The IHS/PHS doctor of optometry who spoke to AOA noted there is "very little optimism" that a deal will be reached in time to allay another shutdown, and on top of that, they're even scheduling for the eventuality of future shutdowns.
"We essentially mark the dates until the next shutdown on the calendar and plan accordingly," the doctor noted. "In my case, I am holding off on making my summer vacation plans until we are funded through the Fiscal Year. I have also started saving more money to plan for not receiving pay in the future."
Impending shutdown threat
But, it wasn't only outside military bases that doctors of optometry noticed the shutdown's affects. Local media reports show doctors of optometry affected in other communities, from Houston, Texas, in the wake of more than 3,000 furloughed NASA workers, to the New Mexico border.
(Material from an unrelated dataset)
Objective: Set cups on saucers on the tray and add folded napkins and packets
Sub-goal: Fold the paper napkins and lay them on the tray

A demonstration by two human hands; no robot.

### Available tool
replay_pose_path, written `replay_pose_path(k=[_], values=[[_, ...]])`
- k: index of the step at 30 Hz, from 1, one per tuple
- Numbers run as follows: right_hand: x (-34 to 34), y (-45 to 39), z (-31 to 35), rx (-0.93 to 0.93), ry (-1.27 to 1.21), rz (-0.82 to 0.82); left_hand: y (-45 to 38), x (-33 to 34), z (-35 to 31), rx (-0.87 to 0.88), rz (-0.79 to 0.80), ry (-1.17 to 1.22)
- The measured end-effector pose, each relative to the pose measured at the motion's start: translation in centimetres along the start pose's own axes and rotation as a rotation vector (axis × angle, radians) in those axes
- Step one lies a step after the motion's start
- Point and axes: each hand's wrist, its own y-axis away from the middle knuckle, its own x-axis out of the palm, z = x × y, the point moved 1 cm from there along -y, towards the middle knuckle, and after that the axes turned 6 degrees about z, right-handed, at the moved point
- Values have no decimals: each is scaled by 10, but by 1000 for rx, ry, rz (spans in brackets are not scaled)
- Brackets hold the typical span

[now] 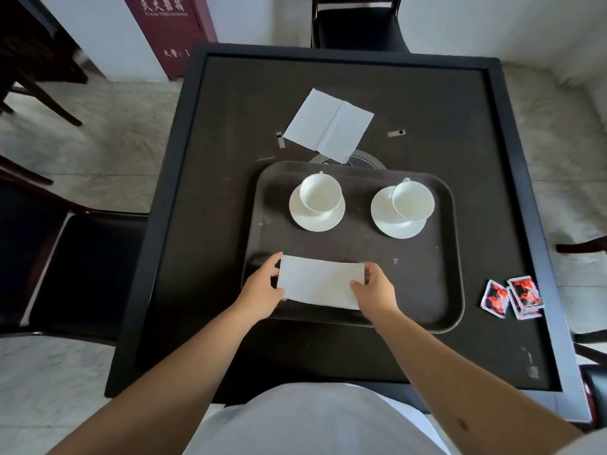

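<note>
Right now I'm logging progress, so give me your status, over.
Both hands, left hand and right hand, hold folded napkin over tray. Packets on table. Nothing blocking.

Tray front-right open; back row and near-left taken.

Tray (446, 257): left cup on saucer (318, 205) and right cup on saucer (402, 210) fill the back, narrow gap between them. Folded napkin (320, 281) held at both ends by left hand (262, 289) and right hand (376, 287) blocks near-left part. Tray floor right of the right hand bare. Bench (203, 224): left strip beside tray free, near edge free. Unfolded napkin (328, 124) behind tray, overlapping round insert. Packets (512, 297) on right strip, just beside tray rim.
</note>
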Motion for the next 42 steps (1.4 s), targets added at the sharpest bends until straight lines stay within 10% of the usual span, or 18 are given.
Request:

Now, lawmakers are on the clock once again to ensure another shutdown doesn't occur in the next couple weeks, and federal employees aren't the only ones paying close attention.
"Hopefully this stays resolved and we won't go through this again (so soon)," Dr. Hendricks says.
Adds Dr. Wright: "I don't feel as though there is a lot of optimism that a deal will be reached, and I believe we are all thinking of the worst possible outcome—another shutdown. I hope for the sake of our IHS/PHS doctors that it doesn't happen again."